A few weeks ago, a friend introduced me to a man who is fighting the good fight and working hard to shine a positive light on the task of raising a child with Down syndrome. I reserve a great deal of respect for people who are passionate about putting good into the world, so I was more than intrigued by his story.
Admittedly, I don't know a lot about Down syndrome. I've only met a handful of people with DS but never really had an opportunity to get to know any of them. In junior high I remember taking a dance class where we combined with the special education students. At first I was quite nervous, because though I had always been taught to love everyone, I had never directly interacted with anyone who had a disability. I didn't know how to act and I was scared of the unknown.
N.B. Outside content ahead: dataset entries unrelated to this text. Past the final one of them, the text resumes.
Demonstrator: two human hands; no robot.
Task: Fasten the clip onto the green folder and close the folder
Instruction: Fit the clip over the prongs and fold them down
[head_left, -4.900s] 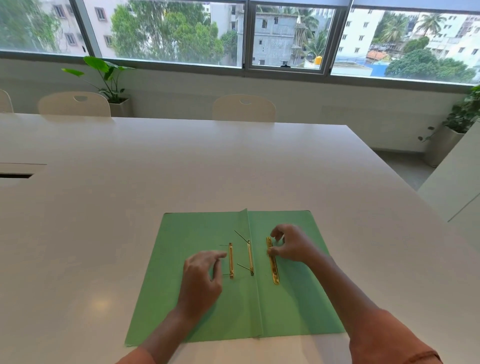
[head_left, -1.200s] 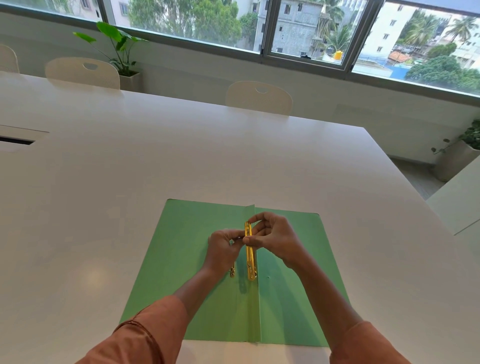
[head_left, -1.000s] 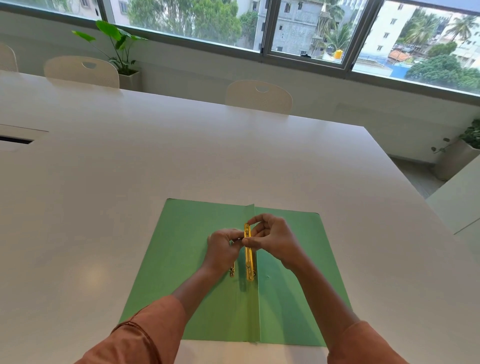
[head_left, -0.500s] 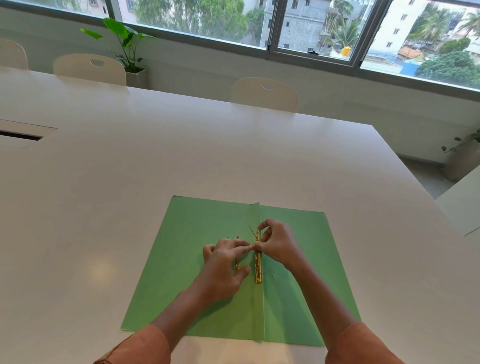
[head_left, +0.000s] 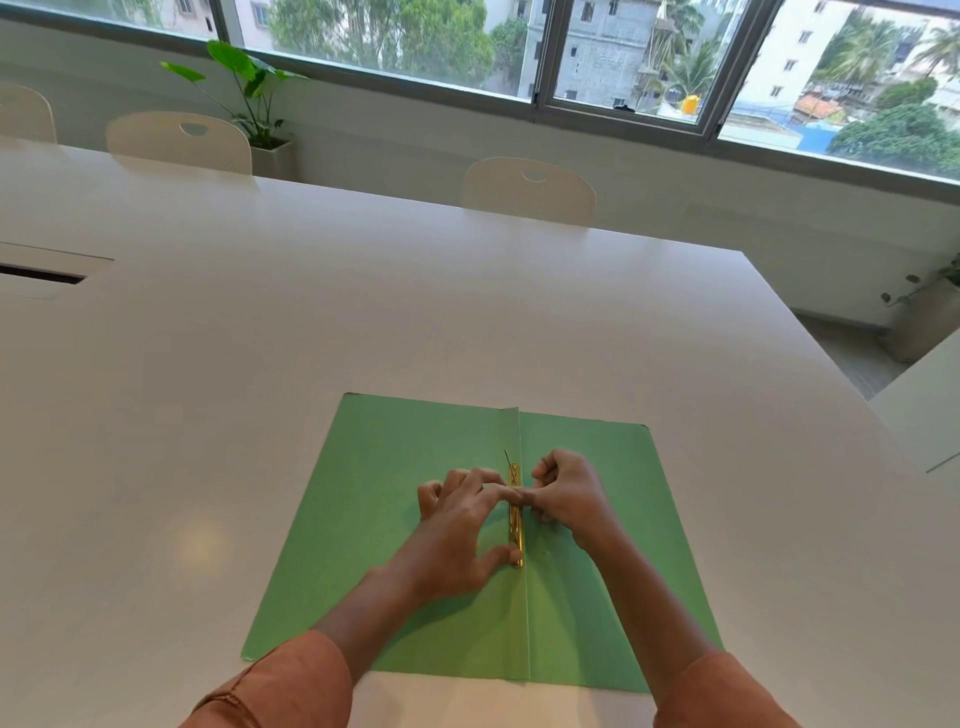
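Left hand (head_left: 457, 530) spread, pressing clip (head_left: 515, 519); right hand (head_left: 563, 493) curled, grip unclear; folder (head_left: 395, 519) open.

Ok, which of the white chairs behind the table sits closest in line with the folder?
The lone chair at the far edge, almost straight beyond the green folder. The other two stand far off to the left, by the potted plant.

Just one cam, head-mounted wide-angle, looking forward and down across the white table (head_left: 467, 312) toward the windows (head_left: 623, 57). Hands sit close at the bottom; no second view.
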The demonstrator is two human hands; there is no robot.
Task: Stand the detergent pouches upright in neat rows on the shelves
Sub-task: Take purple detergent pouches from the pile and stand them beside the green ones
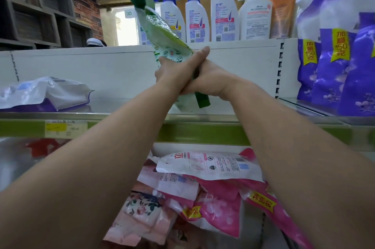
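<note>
Placement step. Left hand (172, 72) and right hand (209, 80) together clasp the tilted green-and-white plastic detergent pouch (164, 35) above the steel-edged middle shelf (121, 115); both grips curl round its base. Next: right the pouch, then seat it upright beside the standing purple pouches (334, 62).

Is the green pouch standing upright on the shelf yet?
No. The green pouch is tilted, above the shelf, held by left hand and right hand.

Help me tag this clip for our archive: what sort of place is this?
Most likely a shop's household-goods aisle: shelves with a price label on the edge strip, rows of pump bottles, upright purple pouches, and a green pouch gripped in both hands.
</note>
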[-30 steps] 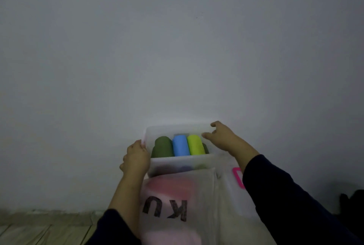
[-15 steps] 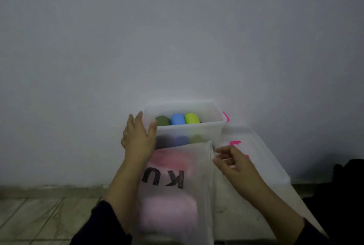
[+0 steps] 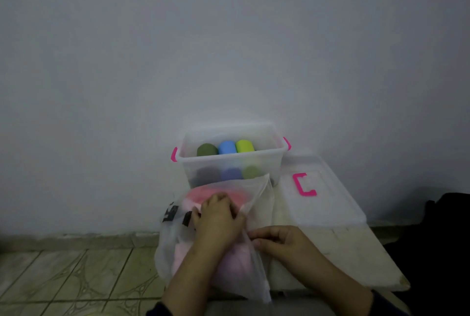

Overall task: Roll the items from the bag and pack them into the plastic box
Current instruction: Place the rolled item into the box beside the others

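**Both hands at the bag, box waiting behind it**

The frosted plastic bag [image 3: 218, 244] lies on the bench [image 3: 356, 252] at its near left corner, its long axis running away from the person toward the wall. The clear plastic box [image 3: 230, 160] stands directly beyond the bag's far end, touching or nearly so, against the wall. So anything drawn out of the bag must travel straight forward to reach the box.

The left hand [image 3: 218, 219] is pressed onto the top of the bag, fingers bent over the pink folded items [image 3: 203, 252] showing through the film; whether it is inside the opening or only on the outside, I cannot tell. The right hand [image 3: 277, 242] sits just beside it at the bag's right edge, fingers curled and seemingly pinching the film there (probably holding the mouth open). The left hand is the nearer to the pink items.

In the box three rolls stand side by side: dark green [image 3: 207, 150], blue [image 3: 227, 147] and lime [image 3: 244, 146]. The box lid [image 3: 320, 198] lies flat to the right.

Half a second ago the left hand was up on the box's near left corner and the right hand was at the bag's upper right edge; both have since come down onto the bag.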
To a certain degree, we're all afraid of the unknown. This is why I think it's so important that more people take it upon themselves to become familiar with all kinds of people. Lucky for everyone with WiFi, the Internet is an excellent place to start doing just that. Enter Alan Lawrence.
Seventeen months ago, Alan and his wife had a beautiful baby boy, Wil. Shortly after Wil was delivered, the doctor informed Alan and his wife that their boy had Down syndrome. Alan felt like his whole world had come crashing down:
I was upset because I had a preconceived idea of how my life was going to flow into retirement, and it frustrated me that I would not have the life I thought I needed. I was embarrassed and wouldn't share birth photos of Wil with his eyes open because I knew that people would be able to tell he had DS. Selfishly, I worried that Wil would be a huge burden and strain on our family.
Alan's wife, Nikki, did not share the same negative feelings as Alan. She did her best to find joy in this unexpected blessing. Alan remembers being so confused as to how she could be so positive:
I asked her why she was not more upset. She turned to me with a loving gaze, paused and simply told me to get over myself. She had immediately recognized the positive effect Wil was going to have on our family and friends. We talked further about facing trials together as they came and how it would strengthen our family and marriage.
Alan and Nikki's pediatrician introduced them to the mother of an 8-year-old with DS. She shared the joys of raising her child along with information about the many support groups in their area. This helped ease their minds. They then asked her about learning more about DS on the Internet and she warned them about the negative nature of some of the DS content online. For example, A 2007 article in The New York Times brought to light the startling fact that "About 90 percent of pregnant women who are given a Down syndrome diagnosis have chosen to have an abortion." That's an astounding percentage. Alan understands how overwhelming it can feel to learn your child has Down syndrome. However, now that the initial shock is over and Wil is growing up, he can't imagine not having Wil and the joy he brings to their family of seven -- soon to be eight:
I would consider it all a success if my efforts helped even one parent reconsider giving up their child with DS.
After he brought Wil home from the hospital, Alan began searching the Internet to learn more. He found some great blogs and a handful of videos on YouTube, which were helpful, but the majority of his learning came from seeing how Wil touched the lives of their family and friends:
At that point I had the feeling that I needed to be a part of bringing more awareness and support to the world of DS online by sharing glimpses of how my son has become a light and not a burden to our family.
Initially, to share his message of hope, he began blogging about his family's everyday stories. While searching for a more unique way to visually tell his family's journey together with a child with Down syndrome, he began taking photos of his son flying in everyday situations:
The flying is a different way of showing that, just like our other children, Wil can do anything he puts his mind to. He has no limits. He has not become a burden but instead has changed us in ways we didn't know we needed to be changed.
These unique photos are Alan's heartfelt contribution to the world in an effort to draw attention to the reality that raising a child with Down syndrome, though difficult at times, is not a burden but a joy to him and his family.